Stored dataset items
[Start of section]

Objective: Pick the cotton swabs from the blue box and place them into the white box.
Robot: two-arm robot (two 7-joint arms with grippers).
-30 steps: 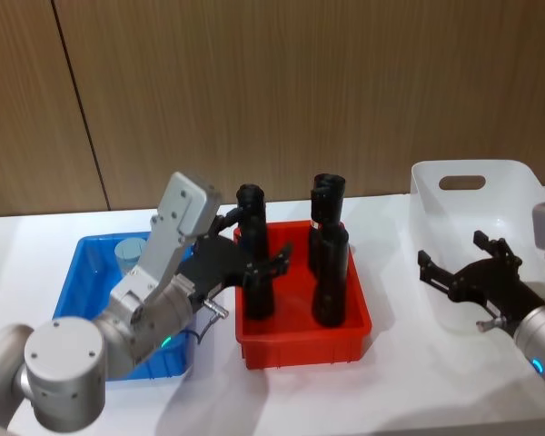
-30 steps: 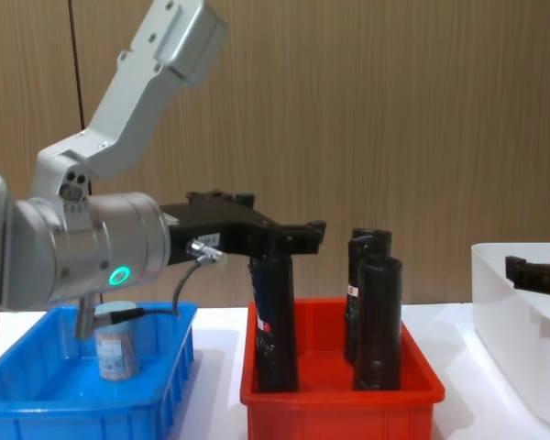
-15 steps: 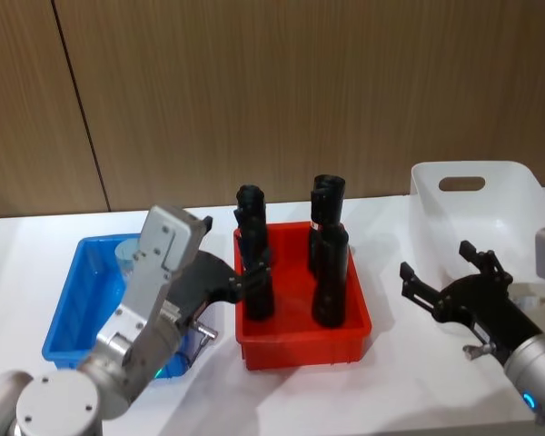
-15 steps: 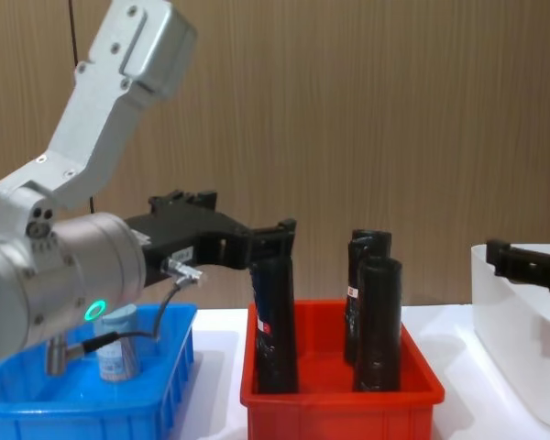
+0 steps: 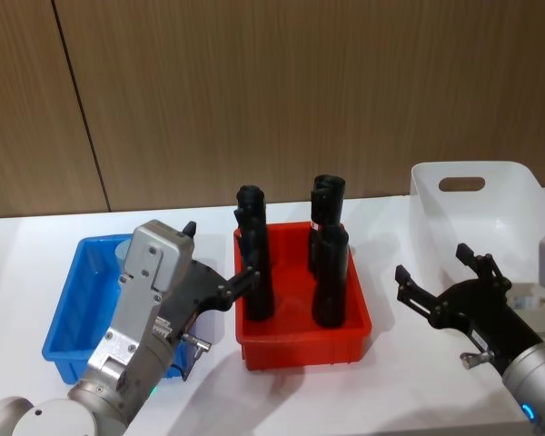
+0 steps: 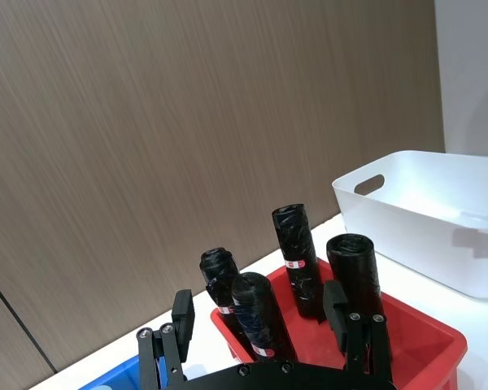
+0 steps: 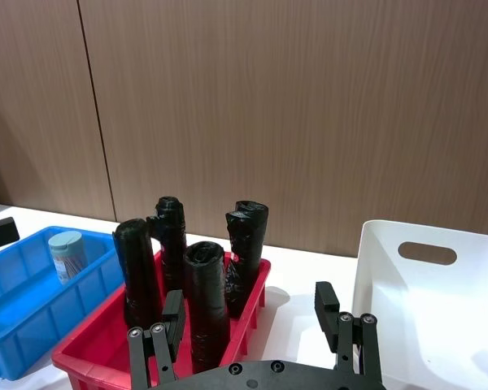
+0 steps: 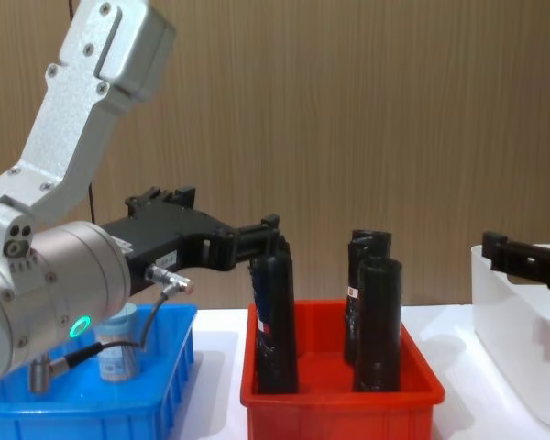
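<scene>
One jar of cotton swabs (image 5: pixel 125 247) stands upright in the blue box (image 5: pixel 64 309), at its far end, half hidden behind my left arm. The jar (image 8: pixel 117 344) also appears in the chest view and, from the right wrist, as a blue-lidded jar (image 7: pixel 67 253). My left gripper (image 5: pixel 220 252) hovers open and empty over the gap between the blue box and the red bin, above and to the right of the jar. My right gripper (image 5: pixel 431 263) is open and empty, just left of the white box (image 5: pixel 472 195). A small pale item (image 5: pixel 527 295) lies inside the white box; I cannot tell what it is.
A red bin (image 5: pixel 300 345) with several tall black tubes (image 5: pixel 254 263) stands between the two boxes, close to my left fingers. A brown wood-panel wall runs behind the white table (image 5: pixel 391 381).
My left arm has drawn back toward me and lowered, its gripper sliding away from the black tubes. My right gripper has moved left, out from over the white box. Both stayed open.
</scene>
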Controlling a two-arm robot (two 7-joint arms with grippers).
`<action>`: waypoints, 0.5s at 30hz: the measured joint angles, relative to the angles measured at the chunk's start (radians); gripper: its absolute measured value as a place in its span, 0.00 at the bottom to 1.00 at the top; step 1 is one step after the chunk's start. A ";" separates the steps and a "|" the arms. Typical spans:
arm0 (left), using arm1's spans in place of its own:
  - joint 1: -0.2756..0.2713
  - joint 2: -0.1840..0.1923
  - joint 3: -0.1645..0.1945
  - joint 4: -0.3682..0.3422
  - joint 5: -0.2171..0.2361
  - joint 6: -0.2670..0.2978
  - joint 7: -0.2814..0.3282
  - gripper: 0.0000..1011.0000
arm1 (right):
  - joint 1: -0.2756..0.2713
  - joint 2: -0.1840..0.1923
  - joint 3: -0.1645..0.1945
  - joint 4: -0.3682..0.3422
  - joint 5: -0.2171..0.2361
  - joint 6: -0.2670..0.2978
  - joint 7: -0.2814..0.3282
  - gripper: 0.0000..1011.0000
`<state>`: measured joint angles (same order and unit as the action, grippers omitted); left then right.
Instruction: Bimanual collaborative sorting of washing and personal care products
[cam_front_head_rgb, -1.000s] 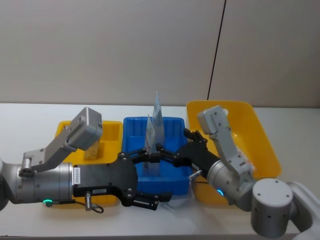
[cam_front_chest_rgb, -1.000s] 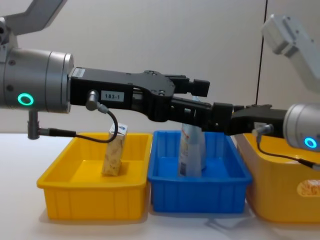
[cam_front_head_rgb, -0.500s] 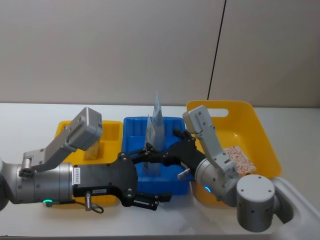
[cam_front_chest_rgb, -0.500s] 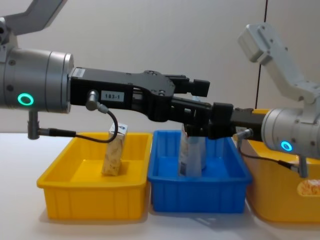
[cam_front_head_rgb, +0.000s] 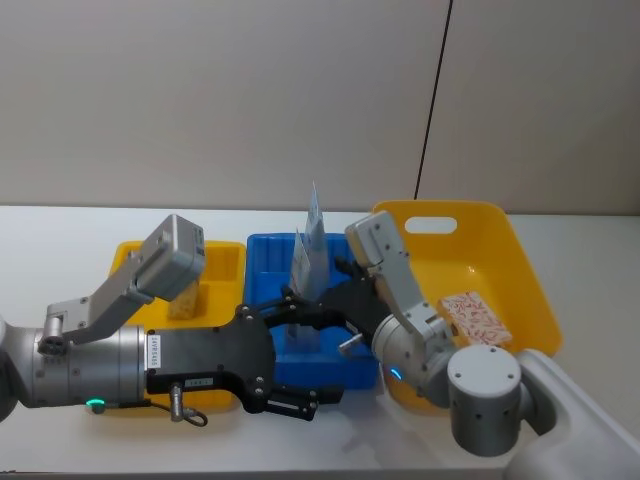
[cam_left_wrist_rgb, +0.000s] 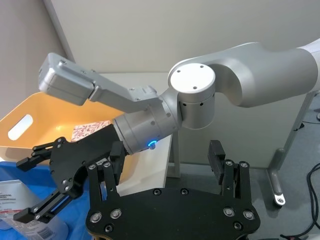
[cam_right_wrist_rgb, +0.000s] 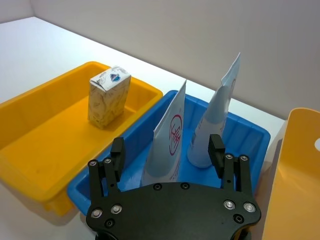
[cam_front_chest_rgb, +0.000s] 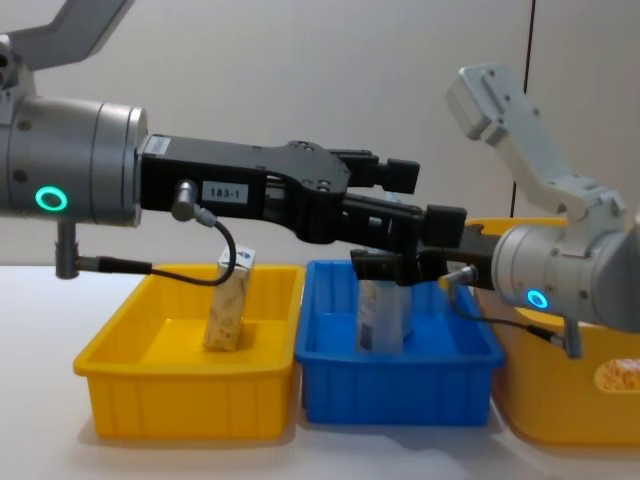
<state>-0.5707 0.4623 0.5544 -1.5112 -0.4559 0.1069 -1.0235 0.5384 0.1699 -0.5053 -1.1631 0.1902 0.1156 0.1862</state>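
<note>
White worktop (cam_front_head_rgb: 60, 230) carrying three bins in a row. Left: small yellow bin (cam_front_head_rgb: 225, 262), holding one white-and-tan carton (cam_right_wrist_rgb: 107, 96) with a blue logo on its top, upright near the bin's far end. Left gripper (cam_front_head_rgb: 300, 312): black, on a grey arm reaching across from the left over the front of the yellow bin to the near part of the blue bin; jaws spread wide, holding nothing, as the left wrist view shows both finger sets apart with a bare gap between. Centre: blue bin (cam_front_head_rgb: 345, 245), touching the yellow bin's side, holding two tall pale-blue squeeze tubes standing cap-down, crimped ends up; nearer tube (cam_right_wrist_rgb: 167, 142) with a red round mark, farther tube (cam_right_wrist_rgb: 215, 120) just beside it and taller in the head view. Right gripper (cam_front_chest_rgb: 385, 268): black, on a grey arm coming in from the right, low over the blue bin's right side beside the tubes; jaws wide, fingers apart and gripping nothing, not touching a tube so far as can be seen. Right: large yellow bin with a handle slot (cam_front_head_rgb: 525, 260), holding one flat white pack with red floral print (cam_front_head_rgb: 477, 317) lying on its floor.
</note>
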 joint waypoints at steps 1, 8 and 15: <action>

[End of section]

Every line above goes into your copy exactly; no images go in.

Answer to this task>
Objective: Pick the cotton swabs from the blue box and place them into the white box.
Robot: two-arm robot (two 7-joint arms with grippers).
-30 steps: 
-30 steps: 
-15 steps: 
-15 steps: 
+0 steps: 
+0 steps: 
+0 steps: 
+0 steps: 
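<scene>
One jar of cotton swabs (image 5: pixel 125 247) stands upright in the blue box (image 5: pixel 64 309), at its far end, half hidden behind my left arm. The jar (image 8: pixel 117 344) also appears in the chest view and, from the right wrist, as a blue-lidded jar (image 7: pixel 67 253). My left gripper (image 5: pixel 220 252) hovers open and empty over the gap between the blue box and the red bin, above and to the right of the jar. My right gripper (image 5: pixel 431 263) is open and empty, just left of the white box (image 5: pixel 472 195). A small pale item (image 5: pixel 527 295) lies inside the white box; I cannot tell what it is.
A red bin (image 5: pixel 300 345) with several tall black tubes (image 5: pixel 254 263) stands between the two boxes, close to my left fingers. A brown wood-panel wall runs behind the white table (image 5: pixel 391 381).
My left arm has drawn back toward me and lowered, its gripper sliding away from the black tubes. My right gripper has moved left, out from over the white box. Both stayed open.
</scene>
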Controlling a two-arm robot (two 7-joint arms with grippers).
`<action>`: waypoints, 0.5s at 30hz: the measured joint angles, relative to the angles measured at the chunk's start (radians); gripper: its absolute measured value as a place in its span, 0.00 at the bottom to 1.00 at the top; step 1 is one step after the chunk's start. A ";" separates the steps and a "|" the arms. Typical spans:
arm0 (left), using arm1's spans in place of its own:
  - joint 1: -0.2756..0.2713
  - joint 2: -0.1840..0.1923
  - joint 3: -0.1645..0.1945
  - joint 4: -0.3682..0.3422
  - joint 5: -0.2171..0.2361
  - joint 6: -0.2670..0.2978
  - joint 7: -0.2814..0.3282
  - gripper: 0.0000..1011.0000
arm1 (right):
  - joint 1: -0.2756..0.2713
  - joint 2: -0.1840..0.1923
  - joint 3: -0.1645..0.1945
  - joint 4: -0.3682..0.3422
  - joint 5: -0.2171..0.2361
  - joint 6: -0.2670..0.2978
  - joint 7: -0.2814..0.3282
  - gripper: 0.0000..1011.0000
`<state>`: measured joint angles (same order and unit as the action, grippers omitted); left then right.
Instruction: Bimanual collaborative sorting of washing and personal care products
[cam_front_head_rgb, -1.000s] 
[cam_front_chest_rgb, -1.000s] 
[cam_front_head_rgb, -0.500s] 
[cam_front_chest_rgb, -0.500s] 
[cam_front_head_rgb, +0.000s] 
[cam_left_wrist_rgb, +0.000s] 
[cam_right_wrist_rgb, +0.000s] 
[cam_front_chest_rgb, +0.000s] 
<state>-0.5707 0.4623 0.5544 -1.5112 -0.4559 0.1069 -1.0235 0.5384 0.1699 -0.5053 -1.1631 0.1902 0.1156 0.1862</state>
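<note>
White worktop (cam_front_head_rgb: 60, 230) carrying three bins in a row. Left: small yellow bin (cam_front_head_rgb: 225, 262), holding one white-and-tan carton (cam_right_wrist_rgb: 107, 96) with a blue logo on its top, upright near the bin's far end. Left gripper (cam_front_head_rgb: 300, 312): black, on a grey arm reaching across from the left over the front of the yellow bin to the near part of the blue bin; jaws spread wide, holding nothing, as the left wrist view shows both finger sets apart with a bare gap between. Centre: blue bin (cam_front_head_rgb: 345, 245), touching the yellow bin's side, holding two tall pale-blue squeeze tubes standing cap-down, crimped ends up; nearer tube (cam_right_wrist_rgb: 167, 142) with a red round mark, farther tube (cam_right_wrist_rgb: 215, 120) just beside it and taller in the head view. Right gripper (cam_front_chest_rgb: 385, 268): black, on a grey arm coming in from the right, low over the blue bin's right side beside the tubes; jaws wide, fingers apart and gripping nothing, not touching a tube so far as can be seen. Right: large yellow bin with a handle slot (cam_front_head_rgb: 525, 260), holding one flat white pack with red floral print (cam_front_head_rgb: 477, 317) lying on its floor.
</note>
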 joint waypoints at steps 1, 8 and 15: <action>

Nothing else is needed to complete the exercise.